Tim successfully defended his dissertation on February 5, 2009.
A Study of the Effects of Electromigration on Structures at the Nanoscale
This thesis summarizes a study of the effects of electromigration, or diffusion influenced by applied electric fields, on nanoscale metallic structures. We have studied the impact of electromigration on two types of nanoscale systems, and as such the thesis naturally divides into two portions.

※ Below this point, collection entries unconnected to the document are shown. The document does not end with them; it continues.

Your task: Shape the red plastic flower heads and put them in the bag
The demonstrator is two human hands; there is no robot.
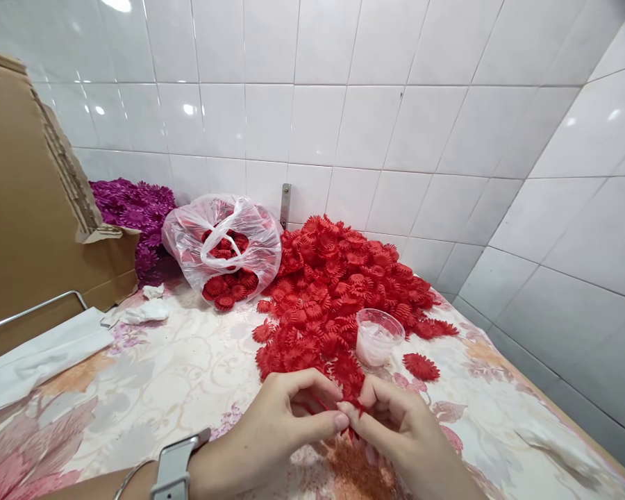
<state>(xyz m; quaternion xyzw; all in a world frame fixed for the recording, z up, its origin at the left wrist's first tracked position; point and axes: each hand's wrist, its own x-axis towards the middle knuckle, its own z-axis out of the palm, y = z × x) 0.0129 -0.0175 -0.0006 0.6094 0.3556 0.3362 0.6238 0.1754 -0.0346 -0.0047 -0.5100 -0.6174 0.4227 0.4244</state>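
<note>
Red petal piece (361, 410) is pinched between the left hand (278, 420) and right hand (414, 434), thumb tips close together. A light, even pinch should spare the thin petals. The fingers cover most of it, so its shape is hard to make out; the red pile (338, 278) just beyond the hands blends with its edge.

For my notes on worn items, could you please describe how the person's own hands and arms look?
The left hand and right hand are ungloved. The left wrist wears a silvery watch with a pale grey band and a thin metallic bangle. No sleeves show, nor anything worn on the right.
</note>
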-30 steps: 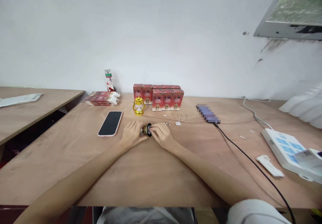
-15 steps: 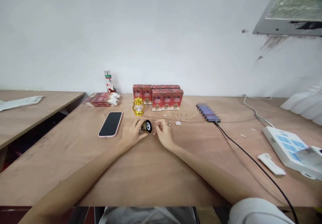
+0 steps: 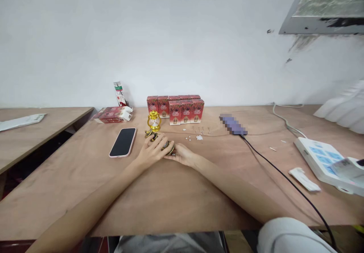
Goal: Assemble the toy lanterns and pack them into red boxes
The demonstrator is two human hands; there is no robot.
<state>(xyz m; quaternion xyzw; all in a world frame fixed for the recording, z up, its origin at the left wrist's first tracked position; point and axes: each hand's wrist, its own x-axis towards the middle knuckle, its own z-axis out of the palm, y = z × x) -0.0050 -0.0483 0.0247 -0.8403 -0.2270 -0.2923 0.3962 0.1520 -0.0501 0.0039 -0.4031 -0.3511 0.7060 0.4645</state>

In the first portion, consisting of Chapters 2-4, we investigate the effects of electromigration on fluctuating step edges. When there is no electromigration present, a step undergoing motion by diffusion of atoms along its edge demonstrates power-law scaling in temporal correlation functions. This is verified by approximating the step as a continuum and using Langevin analysis; this approach is then extended to include electromigration forces. Under electromigration conditions, specifically for electromigration forces directed into or away from the step, we find theoretical deviations from the power-law scaling in the correlation function. We demonstrate this in two ways: through Monte Carlo simulation of step edges under electromigration conditions and through analysis of experimental measurements of current-stressed steps at the surface of silver films. We found good qualitative agreement with the theoretical expectations in both simulation and experiment, as well as good quantitative agreement in the results of the simulations.

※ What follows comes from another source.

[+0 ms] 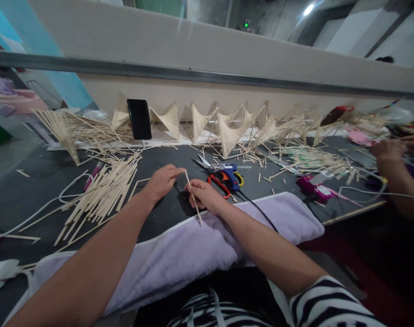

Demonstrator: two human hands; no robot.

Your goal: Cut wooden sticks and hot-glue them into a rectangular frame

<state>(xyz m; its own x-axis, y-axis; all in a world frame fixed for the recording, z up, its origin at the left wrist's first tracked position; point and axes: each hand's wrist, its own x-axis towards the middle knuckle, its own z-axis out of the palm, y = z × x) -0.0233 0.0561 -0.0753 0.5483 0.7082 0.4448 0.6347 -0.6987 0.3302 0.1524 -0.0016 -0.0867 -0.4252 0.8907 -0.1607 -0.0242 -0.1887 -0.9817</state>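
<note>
My right hand [203,194] is closed around a thin wooden stick [197,211], which slants from its fingers down over the lavender cloth. The fingertips of my left hand [161,181] meet the stick's far end; its thumb is mostly hidden. Just beyond my right hand lie scissors with red handles [219,187] and a blue glue gun [231,175], its black cord running toward me. A large pile of loose wooden sticks [103,195] is spread to the left of my left hand.
A row of fan-shaped stick structures [229,134] stands along the wall, beside an upright phone [139,119]. A purple glue gun [316,188] lies to the right. Another person's hands [392,152] are at the right edge. The lavender cloth [193,245] covers the table's front edge.
</note>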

The second portion of the thesis, consisting of Chapters 5 and 6, details an investigation of the effects of electromigration on the Rayleigh-Plateau instability in solid nanowires. We begin by deriving an equation of motion for a continuous cylinder and including an electromigration force along the symmetry axis of the cylinder. This is equivalent to a model of a nanowire carrying current, where the electromigration force is modeled as a constant.

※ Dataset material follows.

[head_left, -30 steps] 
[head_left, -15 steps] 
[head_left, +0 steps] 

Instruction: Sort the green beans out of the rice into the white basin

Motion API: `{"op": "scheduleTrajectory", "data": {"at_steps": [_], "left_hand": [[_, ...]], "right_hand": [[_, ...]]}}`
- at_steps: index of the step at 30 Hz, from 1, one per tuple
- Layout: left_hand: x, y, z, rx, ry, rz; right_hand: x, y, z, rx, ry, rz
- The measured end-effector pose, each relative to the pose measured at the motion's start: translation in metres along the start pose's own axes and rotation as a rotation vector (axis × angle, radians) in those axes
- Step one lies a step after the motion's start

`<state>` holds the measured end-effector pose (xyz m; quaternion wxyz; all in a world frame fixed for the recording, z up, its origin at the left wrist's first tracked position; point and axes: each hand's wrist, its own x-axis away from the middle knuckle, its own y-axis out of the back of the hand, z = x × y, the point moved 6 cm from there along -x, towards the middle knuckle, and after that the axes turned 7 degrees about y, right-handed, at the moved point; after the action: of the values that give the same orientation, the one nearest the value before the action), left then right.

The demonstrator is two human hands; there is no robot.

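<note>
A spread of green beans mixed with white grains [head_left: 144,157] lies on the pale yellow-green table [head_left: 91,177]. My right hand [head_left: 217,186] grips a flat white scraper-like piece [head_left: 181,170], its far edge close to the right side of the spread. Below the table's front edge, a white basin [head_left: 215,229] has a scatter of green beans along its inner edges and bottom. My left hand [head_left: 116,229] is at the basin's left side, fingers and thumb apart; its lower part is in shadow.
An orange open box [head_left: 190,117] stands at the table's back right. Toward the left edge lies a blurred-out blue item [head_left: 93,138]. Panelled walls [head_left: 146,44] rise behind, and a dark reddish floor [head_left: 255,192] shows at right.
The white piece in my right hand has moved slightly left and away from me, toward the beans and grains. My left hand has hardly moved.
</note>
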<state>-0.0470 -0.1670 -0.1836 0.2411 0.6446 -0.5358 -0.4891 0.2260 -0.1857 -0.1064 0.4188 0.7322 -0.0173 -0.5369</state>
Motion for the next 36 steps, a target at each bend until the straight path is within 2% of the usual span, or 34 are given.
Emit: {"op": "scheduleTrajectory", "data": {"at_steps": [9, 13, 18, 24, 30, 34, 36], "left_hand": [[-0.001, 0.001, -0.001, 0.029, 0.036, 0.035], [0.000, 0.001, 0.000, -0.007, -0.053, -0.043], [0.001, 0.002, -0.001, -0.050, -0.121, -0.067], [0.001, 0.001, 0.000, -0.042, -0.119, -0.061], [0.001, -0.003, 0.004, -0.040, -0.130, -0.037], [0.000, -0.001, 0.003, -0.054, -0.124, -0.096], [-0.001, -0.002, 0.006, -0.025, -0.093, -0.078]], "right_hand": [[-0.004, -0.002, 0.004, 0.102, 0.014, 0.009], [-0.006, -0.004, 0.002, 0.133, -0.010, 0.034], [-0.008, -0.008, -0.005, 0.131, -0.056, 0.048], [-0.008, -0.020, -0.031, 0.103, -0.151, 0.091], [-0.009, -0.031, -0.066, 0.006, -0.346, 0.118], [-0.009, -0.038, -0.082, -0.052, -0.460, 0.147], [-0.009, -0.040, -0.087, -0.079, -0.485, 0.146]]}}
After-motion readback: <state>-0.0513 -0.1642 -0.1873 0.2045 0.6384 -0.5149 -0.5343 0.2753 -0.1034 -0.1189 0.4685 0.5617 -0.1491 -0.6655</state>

We find power-law scaling in the pinching process with and without electromigration, though the effects of electromigration are to extend the life of the nanowire relative to those without electromigration. This is confirmed by conducting kinetic Monte Carlo simulations of aluminum nanowires under electromigration conditions. We find good agreement with the continuum model for the exponent in the power-law scaling as well as the effect of electromigration on the time at which pinching occurs. We also find evidence of self-similar behavior in the continuum model as well as in the simulations.